◆ TASK ◆
Word for word, print out all of the data, omitting every image.

◆ DATASET CONTENT ◆
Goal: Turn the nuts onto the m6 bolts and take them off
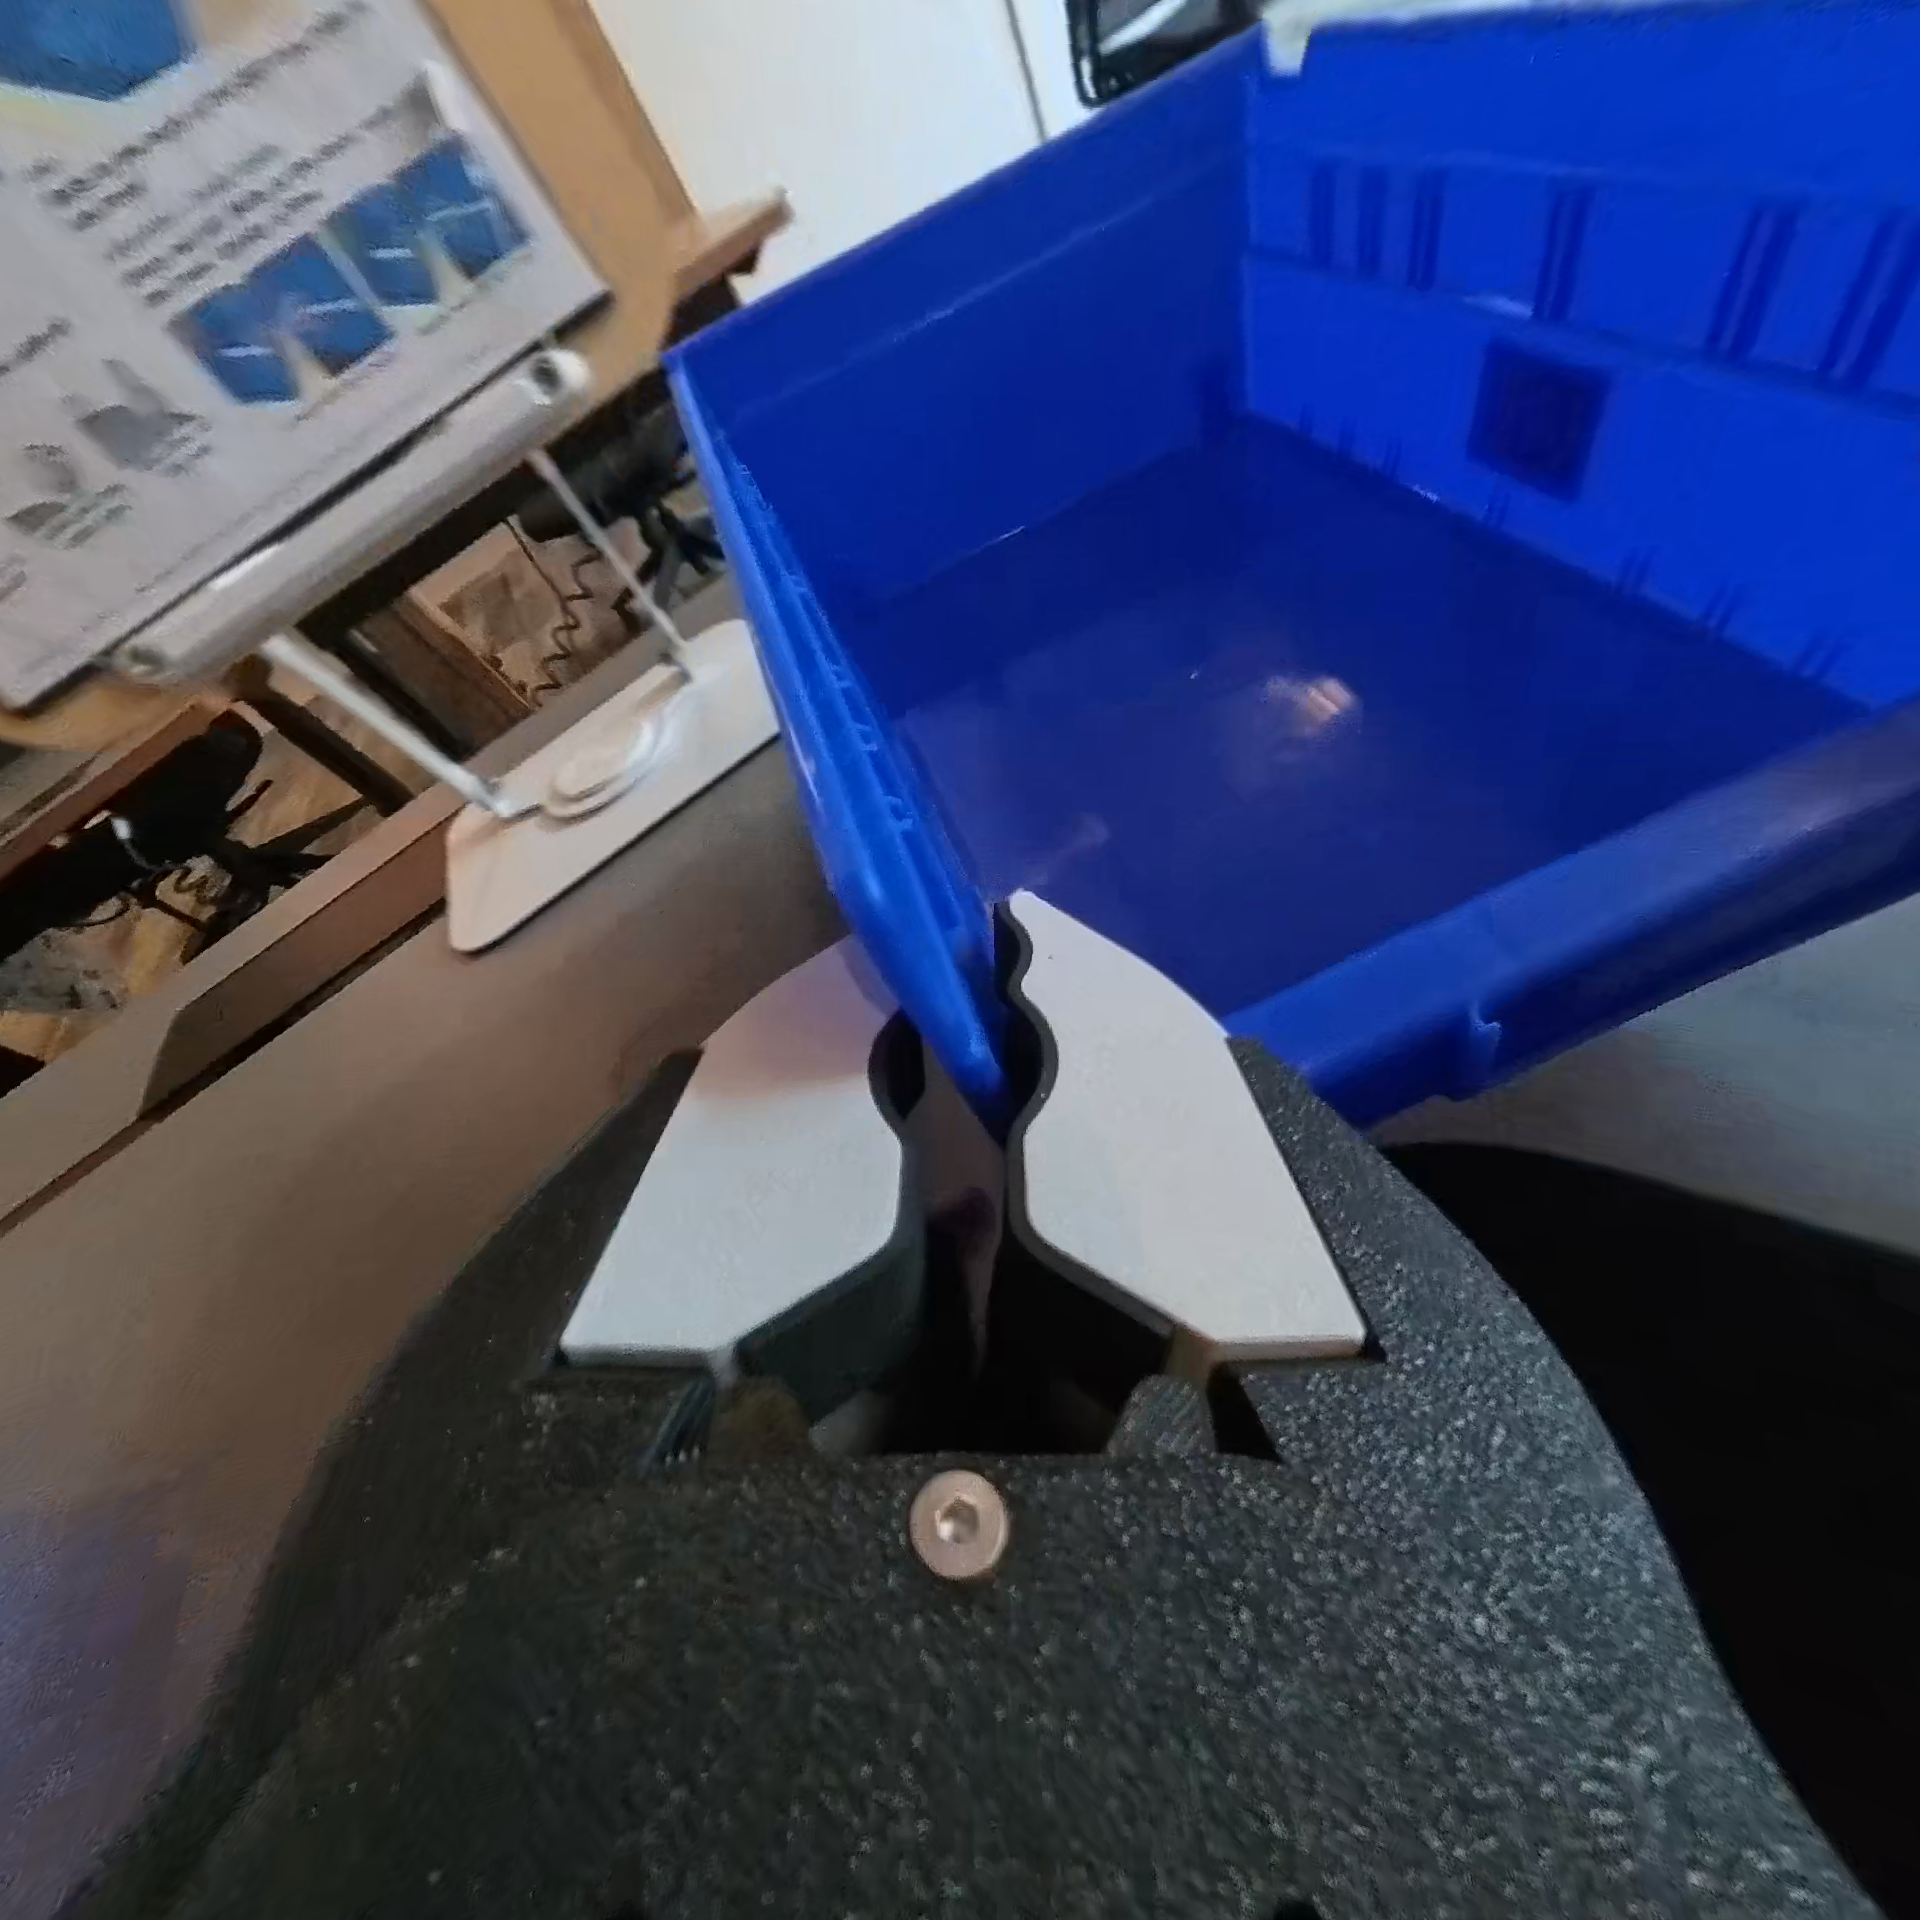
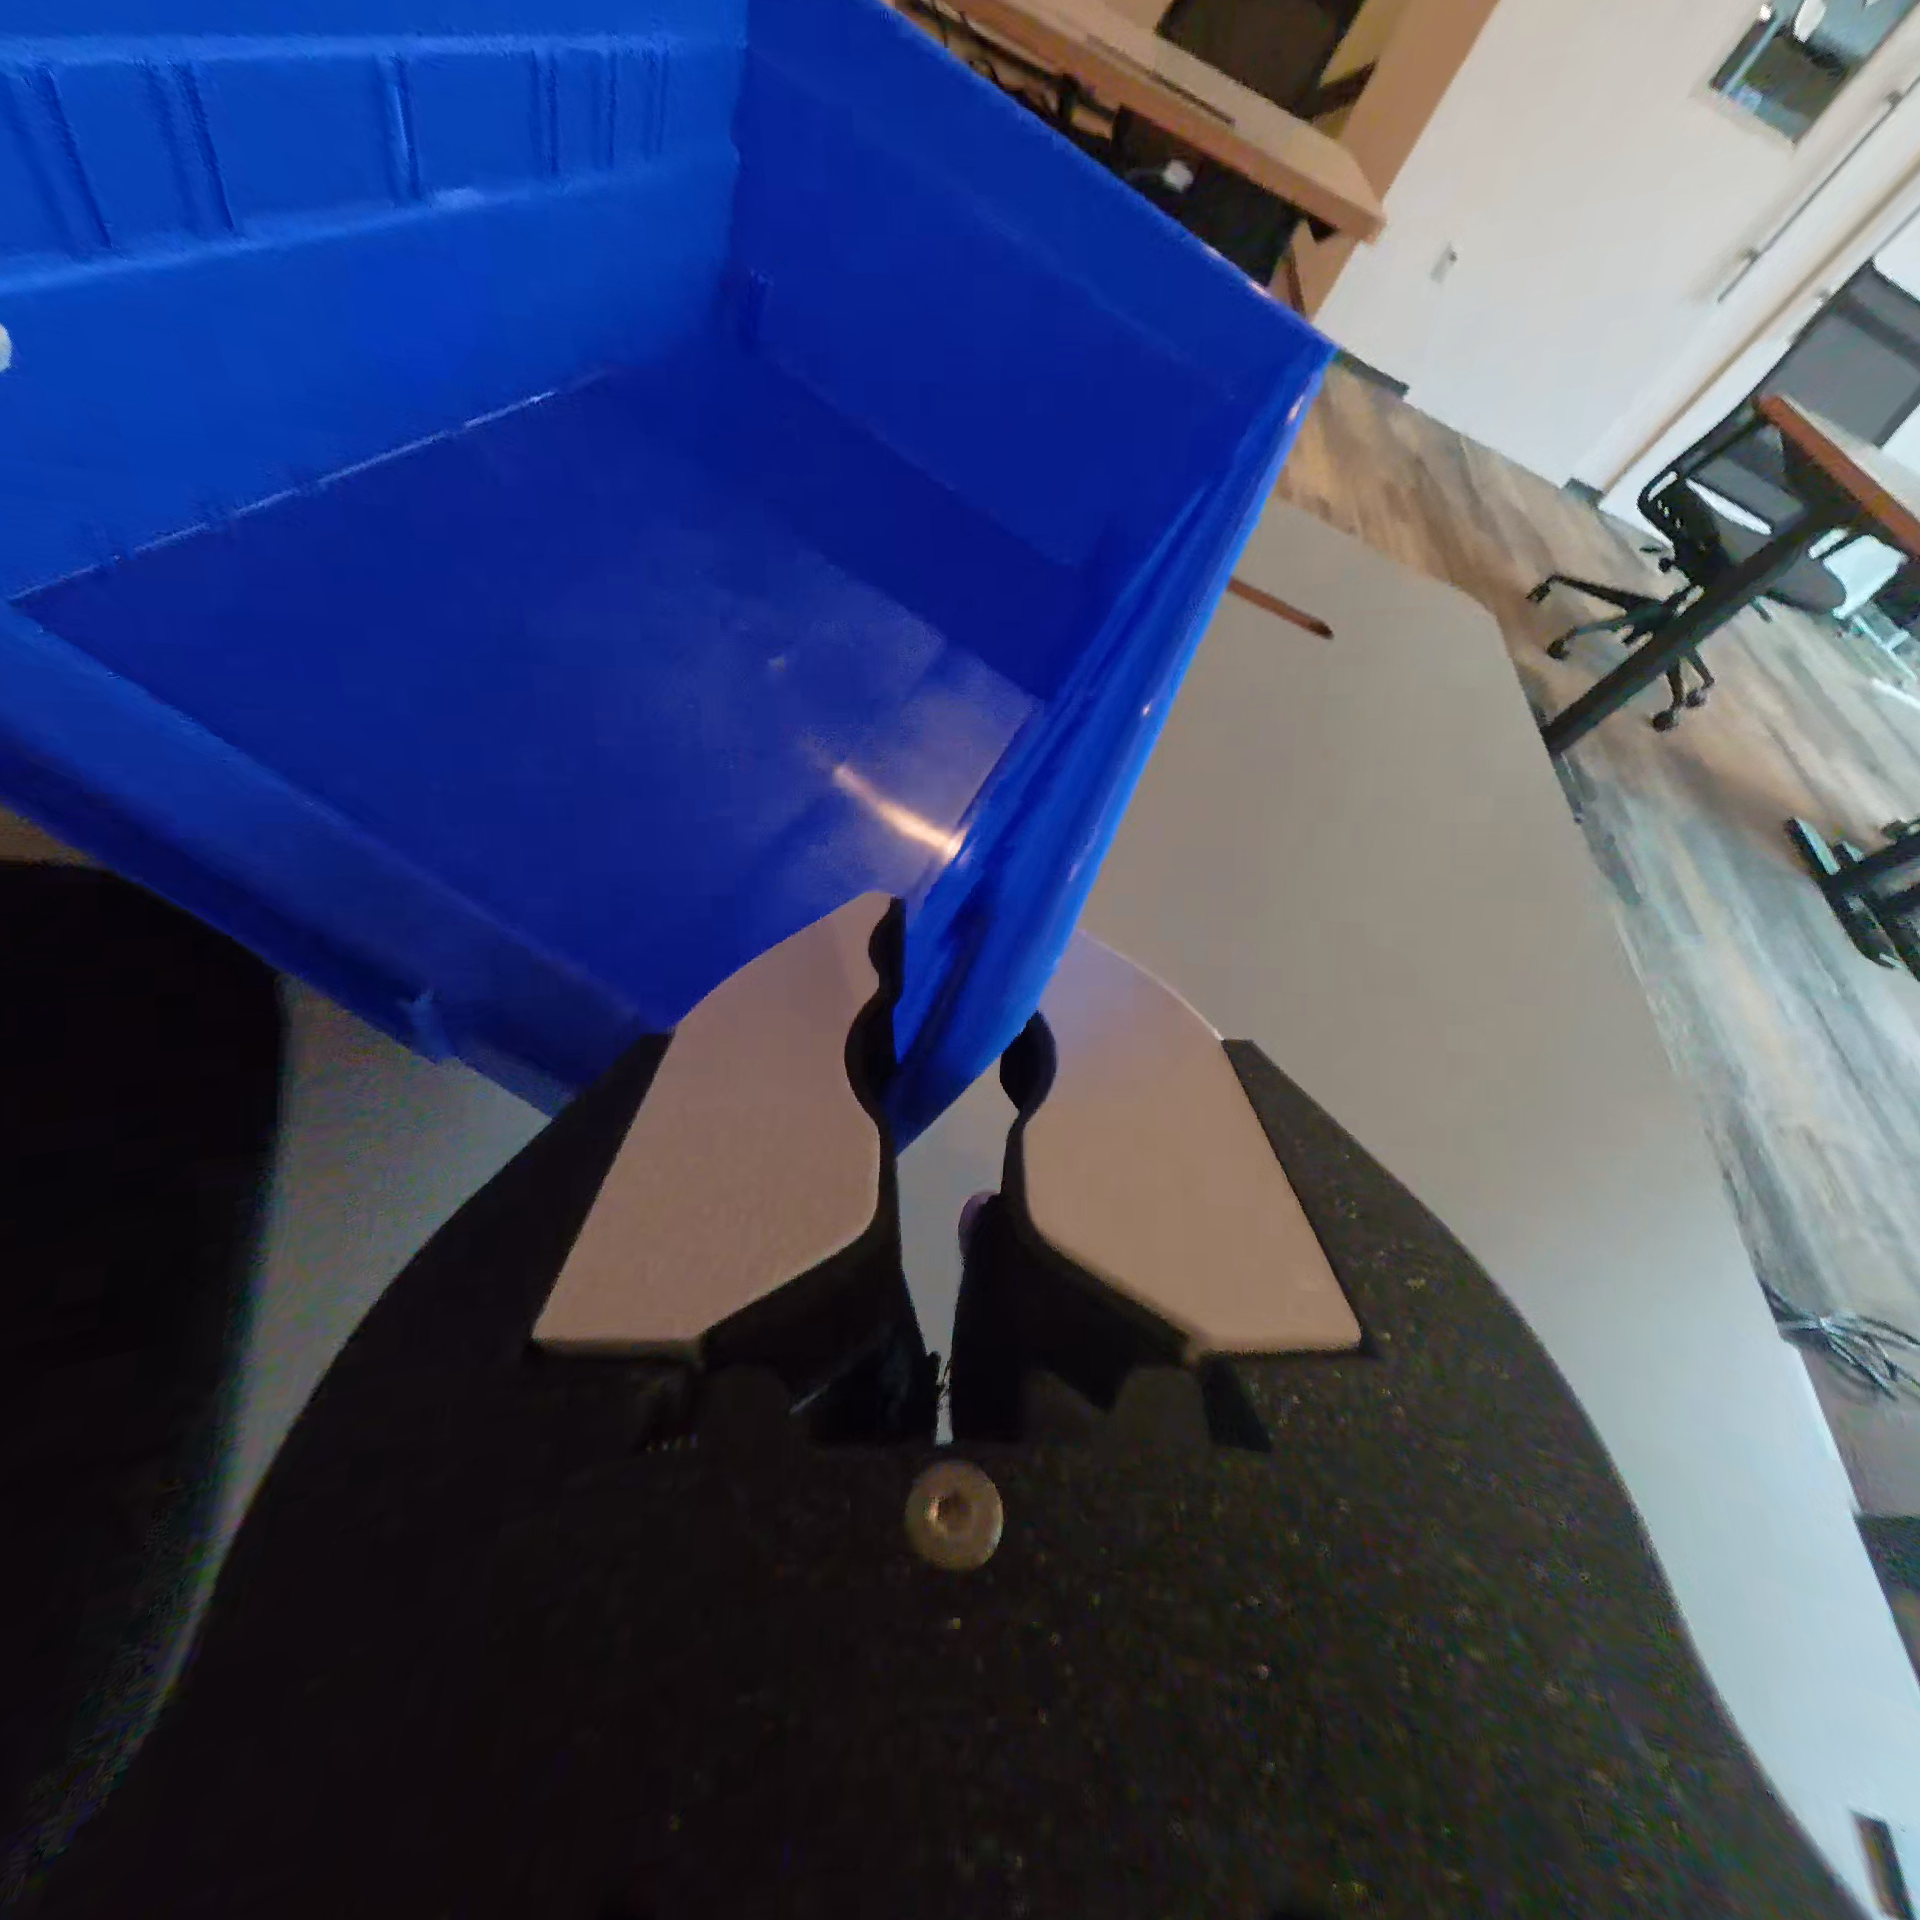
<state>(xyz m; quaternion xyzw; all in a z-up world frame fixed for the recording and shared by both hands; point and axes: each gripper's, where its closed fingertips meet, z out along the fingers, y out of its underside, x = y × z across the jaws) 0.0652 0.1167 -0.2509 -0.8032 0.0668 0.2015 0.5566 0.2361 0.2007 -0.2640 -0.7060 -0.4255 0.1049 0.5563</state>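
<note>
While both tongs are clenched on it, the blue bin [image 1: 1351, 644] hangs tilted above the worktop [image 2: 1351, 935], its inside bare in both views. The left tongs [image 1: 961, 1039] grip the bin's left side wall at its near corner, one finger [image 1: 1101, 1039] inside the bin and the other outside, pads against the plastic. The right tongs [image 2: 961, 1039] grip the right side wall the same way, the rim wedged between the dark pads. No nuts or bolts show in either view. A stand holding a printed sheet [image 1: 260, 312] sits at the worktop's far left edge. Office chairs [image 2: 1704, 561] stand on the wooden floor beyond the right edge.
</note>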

◆ TASK RESPONSE ◆
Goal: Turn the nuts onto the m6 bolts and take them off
<state>(xyz m; quaternion xyzw; all in a z-up world frame fixed for the recording and shared by both hands; point and axes: each gripper's, where its closed fingertips meet, z out along the fingers, y out of its underside, x = y × z across the jaws) 0.0652 0.1167 -0.2509 -0.8032 0.0668 0.2015 0.5566 0.2361 0.2007 -0.2640 -0.7060 -0.4255 0.1049 0.5563</state>
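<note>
While both tongs are clenched on it, the blue bin [image 1: 1351, 644] hangs tilted above the worktop [image 2: 1351, 935], its inside bare in both views. The left tongs [image 1: 961, 1039] grip the bin's left side wall at its near corner, one finger [image 1: 1101, 1039] inside the bin and the other outside, pads against the plastic. The right tongs [image 2: 961, 1039] grip the right side wall the same way, the rim wedged between the dark pads. No nuts or bolts show in either view. A stand holding a printed sheet [image 1: 260, 312] sits at the worktop's far left edge. Office chairs [image 2: 1704, 561] stand on the wooden floor beyond the right edge.
</note>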

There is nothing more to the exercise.